“Non penso a tutta la miseria, ma alla bellezza che rimane ancora” (Anna Frank). E sabato 13 novembre, al Teatro Franco Parenti di via Pier Lombardo 14 a Milano, si esibirà dal vivo la KlezParade Orchestra. La serata prevede un concerto di musica Klezmer, in cui spiritualità e gioia, allegria e malinconia, senso di incertezza e salvifica ironia si condensano in un repertorio creato da uomini e donne la cui vita è stata per secoli sospesa fra cielo e terra, fra l’eternità del Libro e il radicamento nel quotidiano, fra le certezze della fede e l’incertezza di una vita sempre in bilico. Ed è questo il motivo per cui alcune musiche ebraiche toccano in profondità ogni tipo di pubblico, anche quando sono apparentemente leggere. Ci raccontano una condizione umana che è di tutti noi: se siamo precari come violinisti sul tetto, l’unica via è volare con le note.E dell’antica musica ebraica, non ci sono pervenuti né esempi di melodie notate, né opere di teoria musicale; gli unici reperti sono costituiti da pochi strumenti musicali rinvenuti nel corso di scavi archeologici in Palestina, Mesopotamia (Ur) ed Egitto.
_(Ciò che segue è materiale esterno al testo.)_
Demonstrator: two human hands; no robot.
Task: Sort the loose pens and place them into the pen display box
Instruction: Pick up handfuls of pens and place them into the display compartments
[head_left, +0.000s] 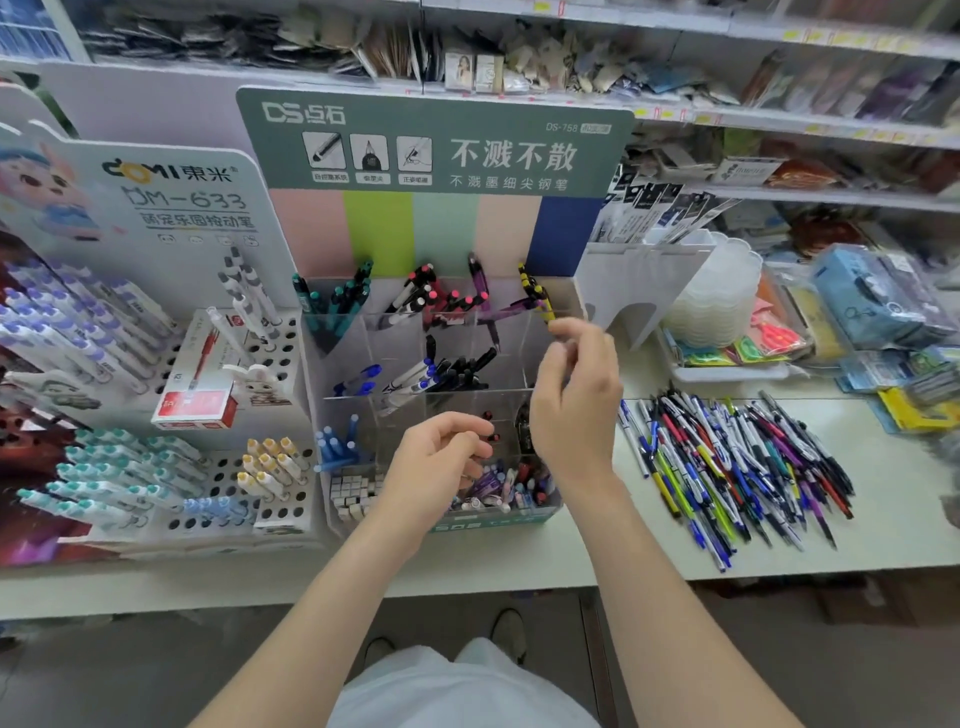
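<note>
- Presently: right hand (576, 400) pinching yellow pen (535, 290) at pen display box (314, 374), upper centre; left hand (441, 462) curled, contents indeterminable.
- Risk: leaning pen slipping among purple pens (480, 283).

What I can count here
I count my two hands, the left hand (441, 462) and the right hand (576, 400); one pen display box (488, 522), whose back card (498, 117) bears five colour stripes (447, 234) and three little pictures (369, 153); one heap of loose pens (737, 462), far too many and too tangled for me to number; one red and white carton (200, 400); one stack of clear trays (717, 301); and my two shoes (509, 629) down below
</note>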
Rispetto a Babilonia ed Egitto, Israele non conobbe musici e danzatori professionisti: la musica suonata, cantata e danzata era patrimonio di tutti. Conformemente al divieto ebraico di produrre immagini, manca totalmente la documentazione iconografica disponibile, per esempio, attraverso il complesso di pitture vascolari e tombali tipiche di Babilonia e dell’Egitto. Le testimonianze più importanti, sebbene disorganiche, sono offerte dalla Bibbia, che menziona diverse pratiche di culto connesse alla musica e alla danza e contiene veri e propri canti (Cantica del Mar Rosso, Esodo 15,1 e seguenti; Lamento di Davide, II Samuele 1,19-27; Canto di Debora, Giudici 5 e altri; Salmi). Gli strumenti più frequentemente nominati nella Bibbia sono il kinnor, lira trapezoidale, e il nebel, arpa arcuata, entrambi di origine assira, che divennero i principali strumenti in uso al Tempio di Gerusalemme durante il periodo dei Re, dal 1030 circa a.C. È questa l’epoca d’oro della musica ebraica, sotto Davide (re dal 1004 circa al 966 a.C.) e suo figlio Salomone (966-926 a.C.). Il culto, ormai centralizzato al Tempio di Gerusalemme, era solennizzato da esecuzioni vocali, affidate a grandiosi complessi corali e strumentali. Il Talmud riporta, come strumentazione tipica, un gruppo di 12 strumenti: 9 lire, 2 arpe e un cimbalo. L’organizzazione era rigorosa; l’istruzione dei musicisti avveniva nell’acccademia annessa al Tempio e la tradizione musicale si tramandava all’interno delle famiglie levitiche, assicurando così la continuità. E l’elemento musicale è inscindibile dalla preghiera ebraica, ma anche dalla lettura e dallo studio dei testi sacri. E si è sviluppato in due forme primarie: la salmodia e la cantillazione nella lettura biblica.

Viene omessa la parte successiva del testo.